In 2015, the zoo closed to the public after it was hit by severe flooding during Storm Desmond. Many animals were able to reach raised areas, whilst others, including pheasants and Azara's agoutis, were moved to safety. With a lack of visitor revenue, the zoo turned to crowdfunding for donations with the money to be used for repairing damage and upgrading the flood proofing of animal enclosures.

==Overview==
The 3 acre centre is divided into several sections, including a butterfly house, tropical hall and aquarium, as well as outdoor enclosures. Its layout is designed to take visitors on an evolutionary journey, beginning with marine life, amphibians, reptiles, birds and then mammals. Over 100 species are on display, including fossa, snow leopards, fruit bats, meerkats, armadillos, red squirrels, lemurs, marmosets, roul-rouls and black curassows. The centre hosts "animal interctives" and Keeper for the Day opportunities with some of these animals for an additional fee.

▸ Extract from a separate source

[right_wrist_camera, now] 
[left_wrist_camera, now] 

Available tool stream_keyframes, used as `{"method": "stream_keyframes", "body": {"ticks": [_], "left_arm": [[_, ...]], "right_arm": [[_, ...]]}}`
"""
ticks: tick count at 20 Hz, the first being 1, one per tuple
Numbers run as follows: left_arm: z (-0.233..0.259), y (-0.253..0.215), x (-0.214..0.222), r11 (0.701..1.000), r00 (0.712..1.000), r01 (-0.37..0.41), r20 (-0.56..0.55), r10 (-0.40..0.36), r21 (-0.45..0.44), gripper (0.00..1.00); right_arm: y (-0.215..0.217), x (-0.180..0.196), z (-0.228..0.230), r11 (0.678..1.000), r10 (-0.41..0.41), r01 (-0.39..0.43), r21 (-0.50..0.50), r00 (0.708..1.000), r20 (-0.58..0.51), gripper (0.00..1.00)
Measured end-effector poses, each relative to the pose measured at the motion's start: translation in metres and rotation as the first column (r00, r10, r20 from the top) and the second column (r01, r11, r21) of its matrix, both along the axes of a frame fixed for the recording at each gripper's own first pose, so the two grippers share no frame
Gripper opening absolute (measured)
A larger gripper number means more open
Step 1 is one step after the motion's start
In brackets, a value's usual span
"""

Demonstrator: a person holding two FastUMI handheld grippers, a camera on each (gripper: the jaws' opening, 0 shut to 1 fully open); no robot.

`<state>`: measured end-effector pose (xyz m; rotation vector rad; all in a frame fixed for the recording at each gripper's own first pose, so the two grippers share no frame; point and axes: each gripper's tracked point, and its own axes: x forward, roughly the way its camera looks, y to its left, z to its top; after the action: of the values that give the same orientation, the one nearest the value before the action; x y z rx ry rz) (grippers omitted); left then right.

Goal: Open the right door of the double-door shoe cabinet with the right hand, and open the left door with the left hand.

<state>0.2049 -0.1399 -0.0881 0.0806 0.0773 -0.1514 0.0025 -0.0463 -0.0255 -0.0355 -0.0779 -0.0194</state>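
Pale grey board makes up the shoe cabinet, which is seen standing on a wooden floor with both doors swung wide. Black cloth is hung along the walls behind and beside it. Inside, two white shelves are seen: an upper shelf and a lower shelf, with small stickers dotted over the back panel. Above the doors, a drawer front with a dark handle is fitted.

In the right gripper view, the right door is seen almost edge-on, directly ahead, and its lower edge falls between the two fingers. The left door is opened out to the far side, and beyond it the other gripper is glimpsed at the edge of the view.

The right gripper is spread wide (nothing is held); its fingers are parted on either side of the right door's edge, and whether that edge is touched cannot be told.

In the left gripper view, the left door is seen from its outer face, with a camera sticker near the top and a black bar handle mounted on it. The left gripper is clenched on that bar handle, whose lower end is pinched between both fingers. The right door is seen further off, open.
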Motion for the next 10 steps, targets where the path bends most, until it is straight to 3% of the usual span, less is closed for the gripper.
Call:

As a member of BIAZA and through cooperation with European zoos, the centre has participated in breeding programs for several endangered species, including snow leopards, fossa, Rodrigues fruit bats and primates. Additionally, the centre has also contributed to overseas conservation projects, such as the Mountain Marmoset Conservation Programme, Money for Madagascar and the Snow Leopard Trust.

The main entrance features a gift shop and allows access to a café, named the Wild Café, which can be accessed with or without a zoo ticket.